Yes, I said it! Change is the thing most of us in Church land (and even beyond) dread. The entire world has gone through significant change over the past two years.
As we delve further into the passage from Ecclesiastes 3, we read that there is “a time to embrace”. We need to embrace the changes happening all around us. Societal change, environmental change, technological change, etc., are all types of change we see happening around us in everyday life. Embrace them!
Our Church has so much to offer, and maintaining the status quo is not going to help us keep the doors open. Shake things up and try new things! Host a Super Bowl party or weekly hockey night in Canada showings in your parish hall! Try out your first ever online auction!

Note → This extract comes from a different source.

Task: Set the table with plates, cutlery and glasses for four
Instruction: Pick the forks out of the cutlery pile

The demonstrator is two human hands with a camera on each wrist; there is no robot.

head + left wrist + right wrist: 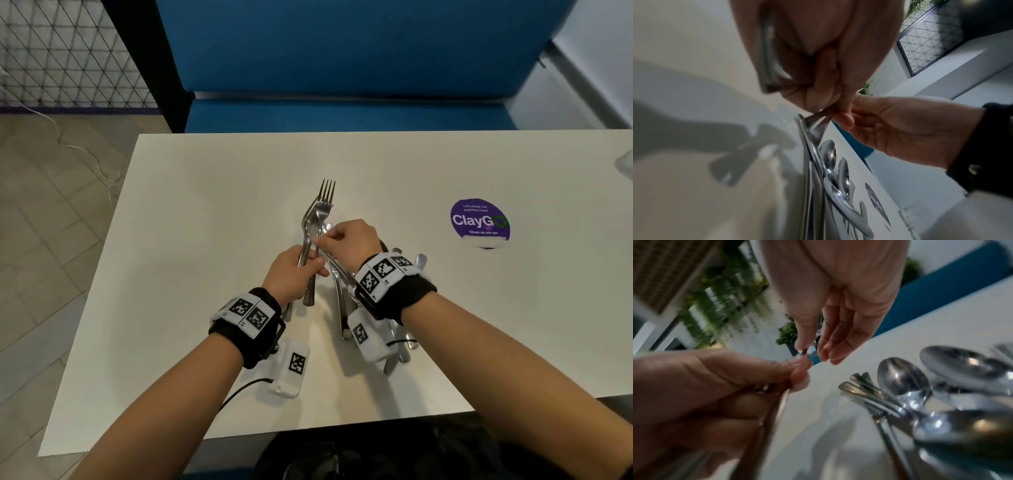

As the famous proverb says, “nothing ventured, nothing gained”! If you try something new and it fails, you are no further ahead than when you first started. My good friend says he’s going to throw a geriatric dance party at St. James, and I’m going to hold him to that!
Ecclesiastes 3 states that there is “a time to break down, and a time to build up”. Without change there can’t be growth, and without growth leaves death.
How do we grow when the Anglican Church of Canada is experiencing declining membership? How do we reverse this trend?
In his doctoral thesis “Bucking the Trend: A Study of the Local Theologies Contributing to Numerically Growing Anglican Congregations in the dioceses of Huron and Toronto”, Rev. Dr. Grayhame Bowcott highlights numerous congregations that are “bucking the trend” and have actually seen growth in past years.
What are these congregations doing differently to see an increase in average attendance?
It has become evident that in order to stay relevant in our communities, major change needs to happen.
Gone are the days that we can rely on traditional ways to keeping our doors open. It’s time to think outside the box and to shift our focus outward rather than inward.
Kyle Gascho is the support assistant at Huron Church House and Verger at St. James', Stratford.